# DATA UNDER STUDY

_ _ _ _ _

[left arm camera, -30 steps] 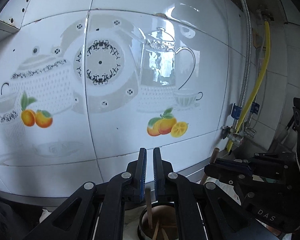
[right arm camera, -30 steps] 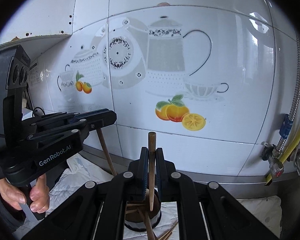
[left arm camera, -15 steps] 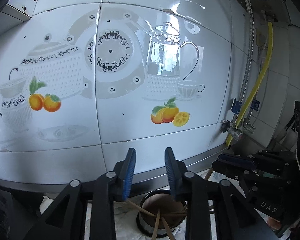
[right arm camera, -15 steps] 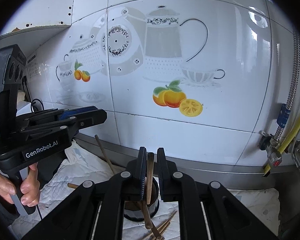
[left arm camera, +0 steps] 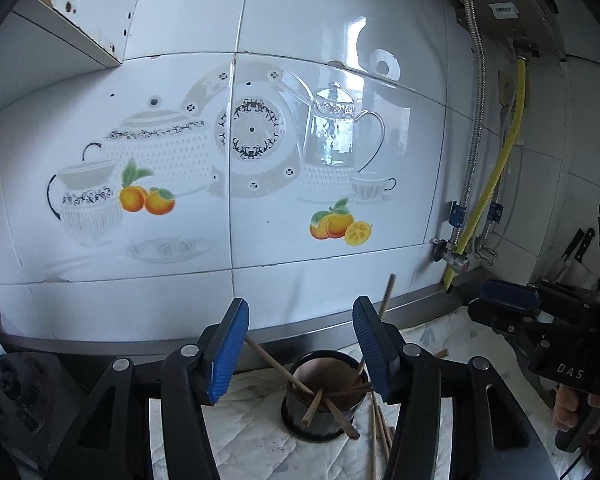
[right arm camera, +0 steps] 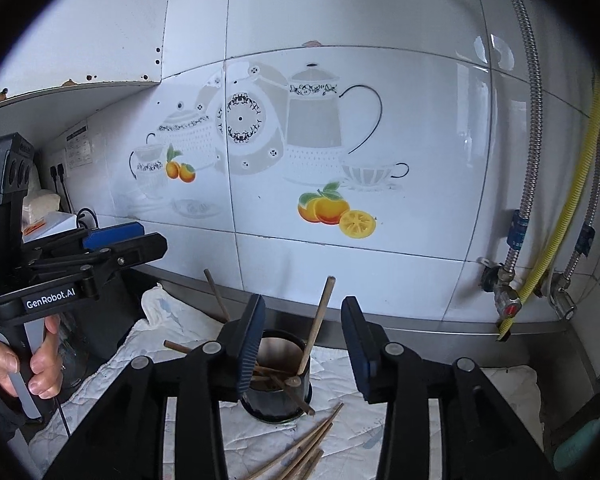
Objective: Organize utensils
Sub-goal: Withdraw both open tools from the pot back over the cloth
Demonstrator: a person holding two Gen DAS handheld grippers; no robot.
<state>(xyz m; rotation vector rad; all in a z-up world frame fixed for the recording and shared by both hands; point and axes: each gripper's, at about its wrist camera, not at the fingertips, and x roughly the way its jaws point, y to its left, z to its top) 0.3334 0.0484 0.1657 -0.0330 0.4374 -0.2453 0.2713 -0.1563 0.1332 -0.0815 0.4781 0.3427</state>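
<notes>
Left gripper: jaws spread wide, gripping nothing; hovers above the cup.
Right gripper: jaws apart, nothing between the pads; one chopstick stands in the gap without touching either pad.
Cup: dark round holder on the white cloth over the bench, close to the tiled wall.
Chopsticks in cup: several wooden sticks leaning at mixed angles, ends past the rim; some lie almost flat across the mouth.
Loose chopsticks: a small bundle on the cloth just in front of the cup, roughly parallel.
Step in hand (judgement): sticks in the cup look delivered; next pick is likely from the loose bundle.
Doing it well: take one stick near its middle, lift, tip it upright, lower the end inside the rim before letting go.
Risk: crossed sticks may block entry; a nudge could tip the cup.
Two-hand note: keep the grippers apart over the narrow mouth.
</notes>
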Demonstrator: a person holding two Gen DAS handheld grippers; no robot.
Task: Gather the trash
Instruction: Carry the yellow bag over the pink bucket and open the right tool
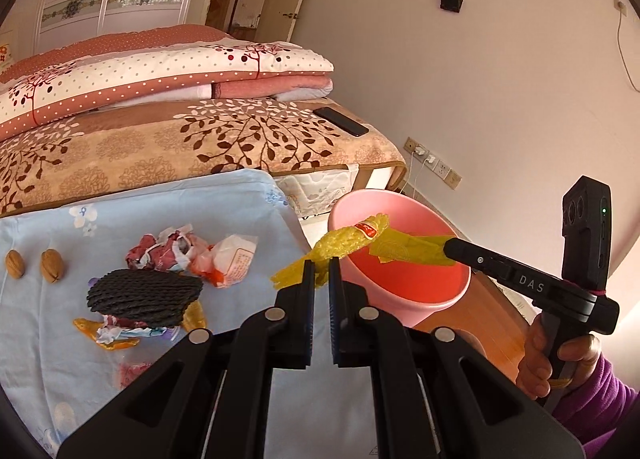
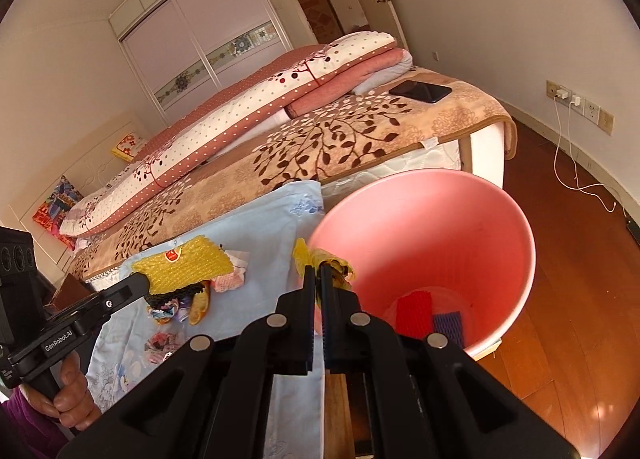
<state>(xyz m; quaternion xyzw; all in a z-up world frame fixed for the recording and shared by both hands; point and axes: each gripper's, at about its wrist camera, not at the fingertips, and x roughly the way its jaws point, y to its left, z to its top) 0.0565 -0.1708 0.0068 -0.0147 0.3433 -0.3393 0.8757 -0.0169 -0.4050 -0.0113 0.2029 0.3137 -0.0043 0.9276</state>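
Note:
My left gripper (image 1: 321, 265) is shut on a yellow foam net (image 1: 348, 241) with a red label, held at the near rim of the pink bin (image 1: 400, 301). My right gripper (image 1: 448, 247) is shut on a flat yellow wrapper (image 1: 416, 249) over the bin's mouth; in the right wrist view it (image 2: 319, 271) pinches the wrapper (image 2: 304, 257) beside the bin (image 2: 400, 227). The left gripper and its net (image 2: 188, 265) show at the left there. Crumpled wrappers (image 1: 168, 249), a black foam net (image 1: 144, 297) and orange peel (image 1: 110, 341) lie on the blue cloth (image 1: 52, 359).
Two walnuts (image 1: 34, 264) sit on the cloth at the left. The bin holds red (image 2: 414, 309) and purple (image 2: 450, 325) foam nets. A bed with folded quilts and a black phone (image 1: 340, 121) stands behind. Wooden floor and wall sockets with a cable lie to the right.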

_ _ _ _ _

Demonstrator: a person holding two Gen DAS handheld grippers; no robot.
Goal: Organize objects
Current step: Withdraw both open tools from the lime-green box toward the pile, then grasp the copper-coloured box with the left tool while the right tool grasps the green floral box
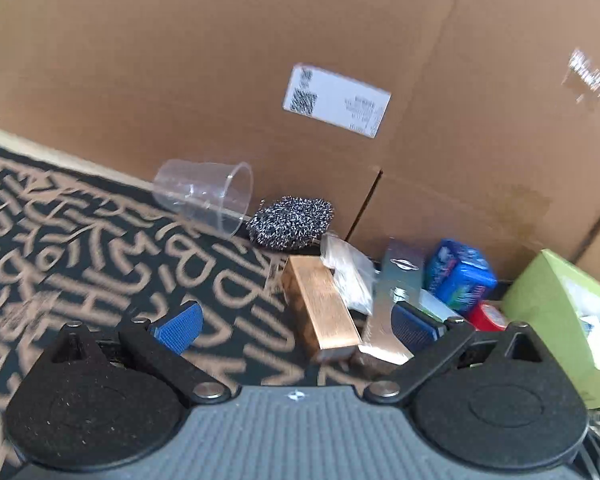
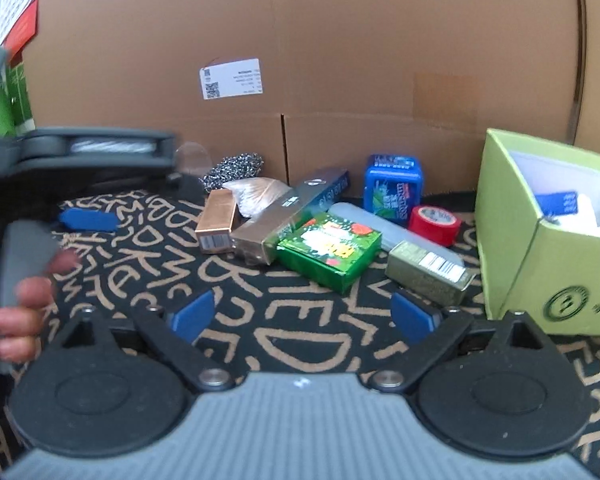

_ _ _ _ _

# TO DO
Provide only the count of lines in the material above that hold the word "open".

# ANSWER FOR THIS EXERCISE
3